"Лев Владимирович Гинзбург. Бездна " - читать интересную книгу автора

Приказали проходить по одному.
Расстрел начался.
Обреченные по одному, кто медленно, кто бегом, подходили и
становились по колено в воду, в ров. Офицер не торопился. Он даже указывал
рукой, где стоять. Стрелял одиночными выстрелами в затылок, трупы падали в
воду, мутная вода [79] окрашивалась кровью. Так прошло примерно около 15-20
человек. Военнопленные уже стали подбегать по два и по три человека сразу.
Еще стоявшие не были расстреляны, как подбегали новые, поэтому некоторые
успели упасть в воду, не замеченные палачом. В это время один из
военнопленных, дойдя до ямы, не прыгнул в нее, а пробежал сзади офицера,
перескочил через насыпь и скрылся в винограднике. Увидев это, палач зарычал,
посмотрел на нас и побежал следом за ним.
В эту минуту, когда расстрел временно прекратился, из ямы на
другую сторону рва стал вылезать человек. Кто-то крикнул: "Стреляй!"; я
вскинул вингозку и выстрелил в этого человека. Он осунулся и упал в ров...
...В Новороссийске я участвовал в расстреле советских активистов.
Среди них был раздетый до пояса мужчина, лет пятидесяти, с небольшими,
поседевшими усами. Вышел, посмотрел на нас с презрением. Спокойно пошел к
окопу, спрыгнул в него, встал лицом к немцу и сказал: "Стреляй, фашист!"
Офицер растерялся и потребовал, чтобы человек повернулся спиной. Шеф
заинтересовался этой картиной и подошел ближе. Засмеявшись, он направил
автомат на пожилого человека. В это время человек громко закричал: "Да
здравствует..." - автоматный выстрел оборвал его последние слова.

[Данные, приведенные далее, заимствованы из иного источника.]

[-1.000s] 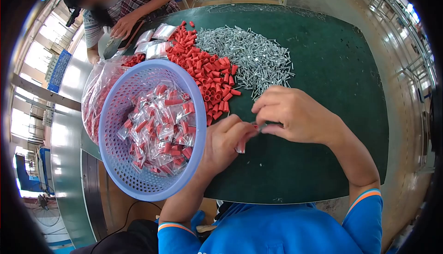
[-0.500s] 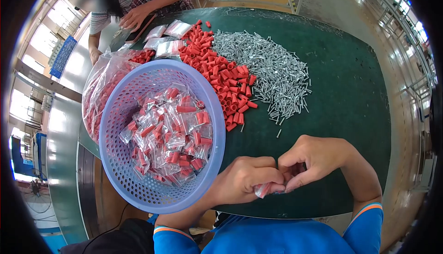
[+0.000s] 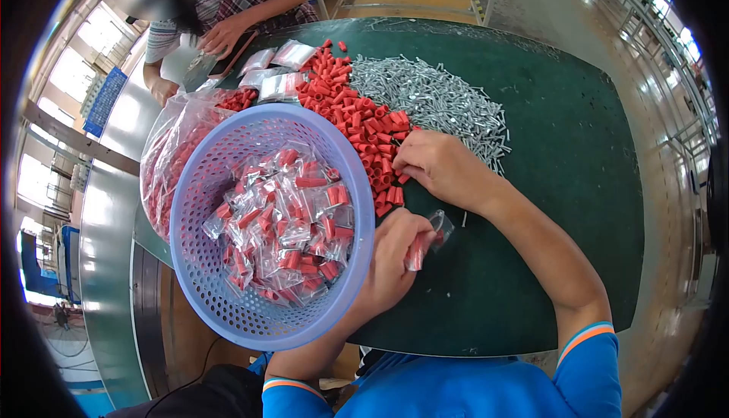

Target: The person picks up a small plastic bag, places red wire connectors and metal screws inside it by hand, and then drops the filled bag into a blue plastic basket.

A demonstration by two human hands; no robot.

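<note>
At the green table's [image 3: 554,213] near edge, the left hand [image 3: 391,258] pinches a small clear bag [image 3: 436,230], long axis tilted; just beyond it the right hand [image 3: 448,169] bunches its fingertips on the red connector pile's [image 3: 353,114] near fringe, grip unclear

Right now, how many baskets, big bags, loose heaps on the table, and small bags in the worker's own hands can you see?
Purple basket: 1
Big clear bag: 1
Loose heaps: 2, red caps and silver screws
Small bag in the left hand: 1
Total: 5
</note>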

Нескольких нам пришлось силой подталкивать к окопу. Они упирались,
называли нас фашистами, гадами, старались укусить или ударить...


* * *

...Однажды меня подсадили в камеру к арестованным и отвели в
подвал. Там находилось несколько человек: мать со взрослой дочерью (лет
18-20), одна туберкулезная женщина, которая все время лежала. Еще трое.
Люди не знали, кто я, и верили мне, когда я им сказал, что
пробирался домой из плена. Они мне сочувствовали, успокаивали и говорили,
что ничего тебе не будет, отправят обратно в концлагерь и все. Они мне
выделили место в каморке и все беспокоились о своих квартирах, чтобы никто
не разграбил их вещи. Ночью все спали, только я один не мог уснуть, ждал
утра. Больная женщина меня все укладывала и успокаивала.

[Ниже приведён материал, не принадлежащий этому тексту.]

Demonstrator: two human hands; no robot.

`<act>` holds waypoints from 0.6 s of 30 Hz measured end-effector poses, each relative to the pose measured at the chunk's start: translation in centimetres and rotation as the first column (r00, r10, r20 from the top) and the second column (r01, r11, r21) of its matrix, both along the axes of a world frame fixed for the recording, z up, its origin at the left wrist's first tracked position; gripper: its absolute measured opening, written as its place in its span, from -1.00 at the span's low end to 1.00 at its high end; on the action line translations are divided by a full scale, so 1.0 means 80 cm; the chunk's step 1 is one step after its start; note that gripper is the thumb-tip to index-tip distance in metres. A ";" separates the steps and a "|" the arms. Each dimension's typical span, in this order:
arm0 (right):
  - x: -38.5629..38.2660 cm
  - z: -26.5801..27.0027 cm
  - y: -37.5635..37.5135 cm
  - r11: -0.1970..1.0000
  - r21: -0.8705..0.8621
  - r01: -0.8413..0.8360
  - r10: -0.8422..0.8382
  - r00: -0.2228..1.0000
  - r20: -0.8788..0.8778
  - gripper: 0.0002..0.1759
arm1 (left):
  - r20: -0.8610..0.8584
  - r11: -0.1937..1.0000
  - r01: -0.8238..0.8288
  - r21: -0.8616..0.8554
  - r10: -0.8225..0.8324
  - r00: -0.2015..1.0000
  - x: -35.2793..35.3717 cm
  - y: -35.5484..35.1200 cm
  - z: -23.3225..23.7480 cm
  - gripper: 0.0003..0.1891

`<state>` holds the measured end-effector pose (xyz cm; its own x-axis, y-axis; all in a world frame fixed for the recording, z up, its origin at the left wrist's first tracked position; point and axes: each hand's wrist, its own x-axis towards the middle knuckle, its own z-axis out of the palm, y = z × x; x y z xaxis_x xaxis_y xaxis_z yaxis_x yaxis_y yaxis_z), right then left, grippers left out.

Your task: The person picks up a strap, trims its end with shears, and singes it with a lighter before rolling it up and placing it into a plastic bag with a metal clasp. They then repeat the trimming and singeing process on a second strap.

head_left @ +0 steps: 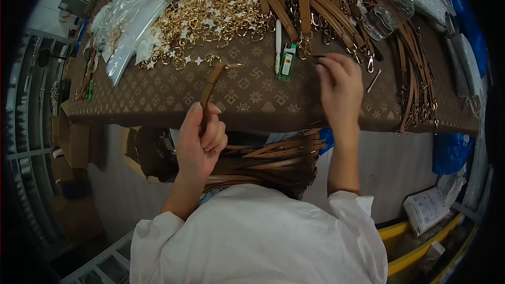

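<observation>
My left hand is closed round a short brown leather strap, which stands up from the fist and bends over at a gold-coloured metal end. My right hand hovers over the table's right half, thumb and fingers pinched together. A small dark tip shows at these fingers, but I cannot tell what it belongs to. Between the hands lie a green lighter and a slim white stick-shaped tool. Just right of the right hand is a cotton swab.
Gold chains with white star charms are heaped at the back, beside clear plastic bags. Brown straps with gold clasps pile up behind the lighter, and more straps hang over the right edge. A strap bundle lies across my lap.
</observation>
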<state>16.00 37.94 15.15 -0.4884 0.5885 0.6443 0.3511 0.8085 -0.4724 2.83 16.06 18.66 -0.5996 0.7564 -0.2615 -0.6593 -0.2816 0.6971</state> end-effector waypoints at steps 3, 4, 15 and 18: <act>0.018 -0.011 0.037 0.991 0.107 0.074 -0.100 0.961 0.259 -0.79 | -0.054 0.991 0.103 -0.085 -0.108 0.993 -0.003 -0.001 -0.006 -0.66; 0.019 -0.010 0.035 0.993 0.103 0.056 -0.080 0.965 0.249 -0.79 | -0.114 0.982 0.129 -0.138 -0.145 0.983 0.000 0.003 -0.005 -0.67; 0.049 -0.007 -0.016 0.924 -0.348 0.155 -0.153 0.988 0.034 -0.88 | -0.564 0.917 0.237 -0.321 -0.387 0.730 0.013 0.014 0.014 -0.71; 0.050 0.010 -0.067 0.804 -0.593 -0.041 -0.099 0.974 -0.202 -0.86 | -0.534 0.891 0.269 -0.366 -0.437 0.724 0.012 0.001 0.021 -0.70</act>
<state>20.02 32.62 15.95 -0.3573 0.8994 0.2519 0.2047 0.3385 -0.9184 3.82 16.14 20.37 -0.3967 0.9046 -0.1559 -0.1097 0.1219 0.9865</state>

Утром переводчик вызвал меня к шефу, он спросил, о чем были в
камере разговоры, и приказал вернуть мне форму, а затем отправиться со
служебным автобусом к месту расстрела. [80]
Из подвала вывели знакомых мне женщин. Я не мог смотреть им в
глаза. Увидев меня в немецкой форме, они удивились, но никто из них не
сказал мне ни слова. Я о них ничего плохого не говорил, но я чувствовал себя
таким подлым и низким человеком. Меня, очевидно, специально вывели на этот
расстрел. Мне жаль было этих простых и добрых людей, но я не находил выхода,
попав в зту кровавую шайку.
Повезли. Заехали по дороге в один дом, захватили женщину лет
сорока с ребенком. В руке она держала бутылочку с молоком. Ее усадили в
автобус, и мы поехали. Это была жена начальника милиции.